Ricostruendo gli eventi degli ultimi 40 anni ci si accorge, scrive Wright, che “è tutt'altro che ovvio che l'Iran abbia più responsabilità degli Stati Uniti per averci portato al punto in cui ci troviamo”.

E allora per comprendere la cornice in cui si inseriscono gli eventi anche più recenti, occorre fare uno sforzo di “empatia cognitiva”, cioè cercare di mettersi nei panni dell’altro. E così si potrà notare che “alcune delle cose più discutibili che l'Iran ha fatto sono sorprendentemente paragonabili a quelle che hanno fatto gli Stati Uniti”.

Così come gli Stati Uniti 40 anni fa erano talmente spaventati dalla prospettiva che El Salvador diventasse comunista da addestrare e armare i cosiddetti “squadroni della morte” che hanno commesso diversi massacri. Allo stesso modo, l’Iran potrebbe sentirsi minacciato dalla prospettiva di un regime siriano amico che finisce in mano a forze ostile grazie al sostegno di potenze esterne (tra cui gli USA) che considerano l’Iran un avversario. "Se perdiamo la Siria, non riusciremo a tenere Teheran", disse un religioso iraniano nel 2013, mentre Suleimani stava costruendo la sua rete di persone di fiducia iraniane in Siria.
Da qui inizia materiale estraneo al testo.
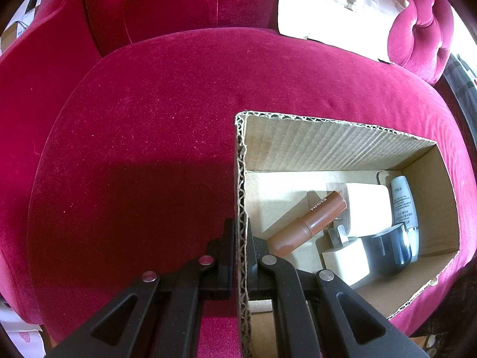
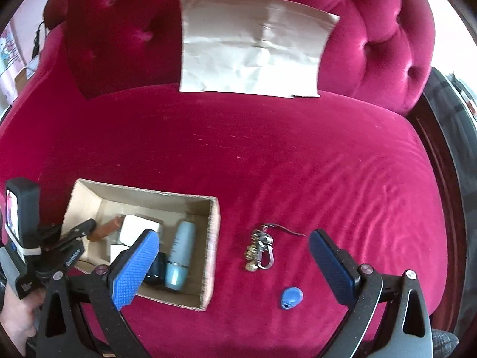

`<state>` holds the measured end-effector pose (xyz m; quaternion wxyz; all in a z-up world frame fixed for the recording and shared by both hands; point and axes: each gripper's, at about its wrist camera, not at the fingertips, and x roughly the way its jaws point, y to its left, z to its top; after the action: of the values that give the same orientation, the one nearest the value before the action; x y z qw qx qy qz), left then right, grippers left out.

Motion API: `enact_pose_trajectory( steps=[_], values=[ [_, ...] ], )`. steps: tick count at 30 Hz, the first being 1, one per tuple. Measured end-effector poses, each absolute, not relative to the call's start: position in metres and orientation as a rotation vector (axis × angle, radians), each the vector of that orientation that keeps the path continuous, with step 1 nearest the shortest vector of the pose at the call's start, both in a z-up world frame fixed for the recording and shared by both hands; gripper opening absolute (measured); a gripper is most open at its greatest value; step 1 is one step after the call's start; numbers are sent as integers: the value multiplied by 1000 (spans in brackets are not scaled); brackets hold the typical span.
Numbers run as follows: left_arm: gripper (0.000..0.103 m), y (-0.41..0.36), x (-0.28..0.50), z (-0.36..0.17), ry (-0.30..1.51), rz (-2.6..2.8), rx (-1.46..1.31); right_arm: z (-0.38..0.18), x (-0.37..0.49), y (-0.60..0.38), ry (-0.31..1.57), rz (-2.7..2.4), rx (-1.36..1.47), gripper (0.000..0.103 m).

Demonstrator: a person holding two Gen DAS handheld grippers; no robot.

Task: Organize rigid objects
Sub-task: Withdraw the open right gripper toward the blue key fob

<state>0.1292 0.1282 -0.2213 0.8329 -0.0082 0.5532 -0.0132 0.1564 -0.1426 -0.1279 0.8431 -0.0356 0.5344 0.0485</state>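
Left gripper (image 1: pixel 240 253) pinches the cardboard box (image 1: pixel 328 146) wall. Right gripper (image 2: pixel 235 264) hangs wide open over the keychain (image 2: pixel 261 249) (blue cap (image 2: pixel 290 297) nearby); descend centred, then close gently.

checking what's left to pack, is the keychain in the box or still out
Out. The keychain lies on the red cushion, right of the cardboard box and apart from it, between the right gripper's open fingers.
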Motion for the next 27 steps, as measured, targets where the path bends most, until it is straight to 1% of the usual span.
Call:
enact_pose_trajectory(
  steps=[14, 27],
  values=[
    [3, 128, 130, -222, 1172, -28, -16, -152, 139, -194, 1166, -27, -45, 103],
    [3, 127, 129, -222, 1172, -27, -14, -194, 123, -220, 1230, -108, -32, 103]
  ],
)
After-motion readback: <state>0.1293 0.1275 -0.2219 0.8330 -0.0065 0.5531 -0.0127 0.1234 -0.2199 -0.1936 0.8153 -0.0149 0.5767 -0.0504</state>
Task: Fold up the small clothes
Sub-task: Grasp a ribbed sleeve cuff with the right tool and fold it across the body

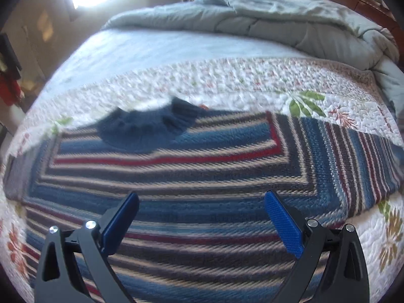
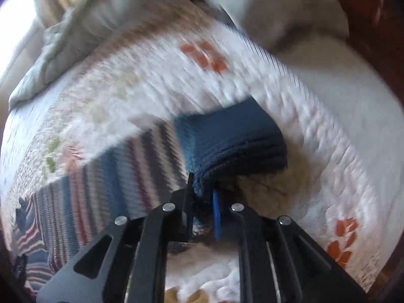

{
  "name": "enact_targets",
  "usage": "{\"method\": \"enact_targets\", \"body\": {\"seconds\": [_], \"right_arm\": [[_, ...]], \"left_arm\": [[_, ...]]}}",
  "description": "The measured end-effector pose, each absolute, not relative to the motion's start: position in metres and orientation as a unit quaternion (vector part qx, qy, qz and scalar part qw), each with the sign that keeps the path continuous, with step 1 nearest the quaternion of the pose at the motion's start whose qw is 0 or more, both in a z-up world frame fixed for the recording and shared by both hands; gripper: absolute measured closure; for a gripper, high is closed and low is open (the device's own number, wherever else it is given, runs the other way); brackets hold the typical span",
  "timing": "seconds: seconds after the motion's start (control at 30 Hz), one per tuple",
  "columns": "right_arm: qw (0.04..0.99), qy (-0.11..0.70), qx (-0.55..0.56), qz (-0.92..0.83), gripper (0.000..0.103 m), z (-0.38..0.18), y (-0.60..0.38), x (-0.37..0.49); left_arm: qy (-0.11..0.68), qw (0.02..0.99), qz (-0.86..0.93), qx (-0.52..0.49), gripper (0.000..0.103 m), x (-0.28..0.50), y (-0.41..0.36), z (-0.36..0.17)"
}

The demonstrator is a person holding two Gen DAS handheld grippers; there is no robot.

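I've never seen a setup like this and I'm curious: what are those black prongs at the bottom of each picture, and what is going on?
They are hand-held two-finger grippers, one in each of a person's hands, each with a camera looking along its fingers. The left view shows the left gripper open above a striped knitted sweater spread on a floral quilt on a bed. The right view shows the right gripper shut on the sweater's solid blue cuff.

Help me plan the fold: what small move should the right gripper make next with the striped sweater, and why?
Probably carry the pinched cuff inward across the sweater's body. The right gripper is shut on the blue cuff, the striped sweater lies flat on the quilt, and the left gripper hovers open above it, holding nothing.
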State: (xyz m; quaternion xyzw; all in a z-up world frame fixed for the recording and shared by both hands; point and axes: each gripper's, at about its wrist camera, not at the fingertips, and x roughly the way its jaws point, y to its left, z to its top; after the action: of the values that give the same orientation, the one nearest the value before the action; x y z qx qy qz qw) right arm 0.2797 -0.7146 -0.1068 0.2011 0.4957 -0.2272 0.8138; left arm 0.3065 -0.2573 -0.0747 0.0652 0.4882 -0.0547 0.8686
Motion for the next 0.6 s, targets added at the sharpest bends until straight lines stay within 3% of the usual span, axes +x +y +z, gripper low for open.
{"method": "enact_targets", "body": {"seconds": [0.27,0.6], "right_arm": [[0.885,0.448,0.098,-0.081,0.092,-0.023,-0.544,0.312],[0.866,0.495,0.031,0.056,0.092,-0.071,-0.33,0.343]], "left_arm": [[0.484,0.874,-0.017,0.039,0.004,0.298,-0.158,-0.054],[0.493,0.869,0.04,0.001,0.004,0.294,-0.058,-0.063]]}}
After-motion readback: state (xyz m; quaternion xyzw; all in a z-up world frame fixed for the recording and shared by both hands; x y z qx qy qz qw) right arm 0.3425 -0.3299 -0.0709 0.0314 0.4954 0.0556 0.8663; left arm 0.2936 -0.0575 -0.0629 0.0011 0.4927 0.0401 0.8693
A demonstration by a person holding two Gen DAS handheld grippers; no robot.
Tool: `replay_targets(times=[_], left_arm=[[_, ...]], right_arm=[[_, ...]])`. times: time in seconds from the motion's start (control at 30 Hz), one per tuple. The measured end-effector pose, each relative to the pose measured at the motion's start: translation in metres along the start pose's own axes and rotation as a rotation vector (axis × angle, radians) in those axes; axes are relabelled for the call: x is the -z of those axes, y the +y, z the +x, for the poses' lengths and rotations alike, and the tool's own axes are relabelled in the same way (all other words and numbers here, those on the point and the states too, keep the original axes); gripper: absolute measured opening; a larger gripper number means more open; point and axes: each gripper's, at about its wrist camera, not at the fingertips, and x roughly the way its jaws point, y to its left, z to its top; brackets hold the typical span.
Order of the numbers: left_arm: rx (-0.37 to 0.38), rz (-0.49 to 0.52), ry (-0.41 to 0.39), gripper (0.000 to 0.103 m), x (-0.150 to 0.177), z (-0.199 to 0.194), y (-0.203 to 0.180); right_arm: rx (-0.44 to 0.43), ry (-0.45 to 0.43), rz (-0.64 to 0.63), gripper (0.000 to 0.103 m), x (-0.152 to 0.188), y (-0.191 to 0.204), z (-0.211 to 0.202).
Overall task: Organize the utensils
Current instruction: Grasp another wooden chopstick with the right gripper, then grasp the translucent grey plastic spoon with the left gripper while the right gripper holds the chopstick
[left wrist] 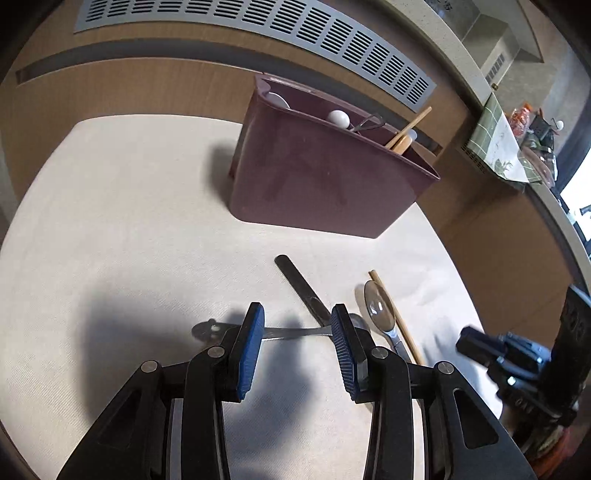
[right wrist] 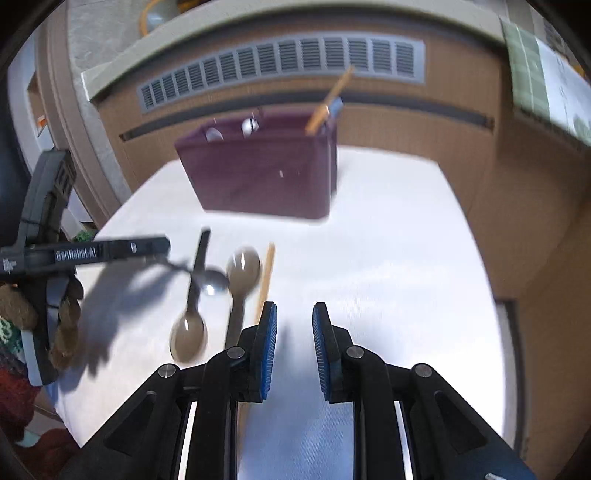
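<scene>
Writing: only readable text is on your left tool (right wrist: 162, 245) as seen from the right wrist cam, approx "SenRobot.AI", blurred. No labels readable on the utensils or the bin.
Left tool (left wrist: 297, 325): pads spread wide, low over the bench, straddling the thin handle of a metal spoon (left wrist: 295, 331) lying crosswise; pads either side of it, contact can't be told.
Right tool (right wrist: 294, 321): pads parted, narrower gap than your left, nothing between them, over bare cloth.
Loose utensils: dark-handled spoon (right wrist: 194, 295) crosses the metal spoon; clear plastic spoon (left wrist: 380, 308) just beside it, bowl twd the bin; single wooden chopstick (left wrist: 397, 317) next to that, closest to your right tool.
Bin: maroon utensil holder (left wrist: 325, 184) upright at the far side of the bench, well apart from the loose pile. Inside: chopsticks (left wrist: 406, 129) leaning at its right end, white rounded pieces + a wire loop further left; compartments can't be told.
Bench (left wrist: 110, 221): white cloth; open cloth to your left and betw pile and bin.
Edges: right bench edge near the chopstick side; far edge just behind the bin, against a wood panel w/ a grey vent grille (left wrist: 332, 33).
</scene>
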Motion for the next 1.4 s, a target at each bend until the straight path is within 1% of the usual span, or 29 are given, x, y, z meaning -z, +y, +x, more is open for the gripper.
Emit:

Sostenere questo non significa negare le brutalità e le atrocità commesse dall’Iran, ma cercare di fare uno sforzo per esplorare le ragioni degli altri e magari comprendere che “forse le truppe americane in Iraq sono viste dall'Iran come le truppe sovietiche in Messico sarebbero state viste dagli americani durante la Guerra Fredda”. E quindi, le mire dell’Iran di espandere l’influenza regionale potrebbero essere una forma di difesa così come lo erano state per gli USA per arginare l’invasione sovietica in El Salvador e in Messico.

“Ci sono molti modi per rispondere alla domanda sul perché gli Stati Uniti hanno ucciso Suleimani”, conclude Wright. “Uno è quello di descrivere le varie catene di eventi che hanno portato all'uccisione. Un altro è descrivere le ragioni che hanno sollecitato quelle catene a delinearsi come hanno fatto. Fino a quando non cambiamo la logica - cambiamo il modo in cui noi americani guardiamo noi stessi e il mondo - le catene di eventi continueranno a svolgersi come hanno fatto questa volta”.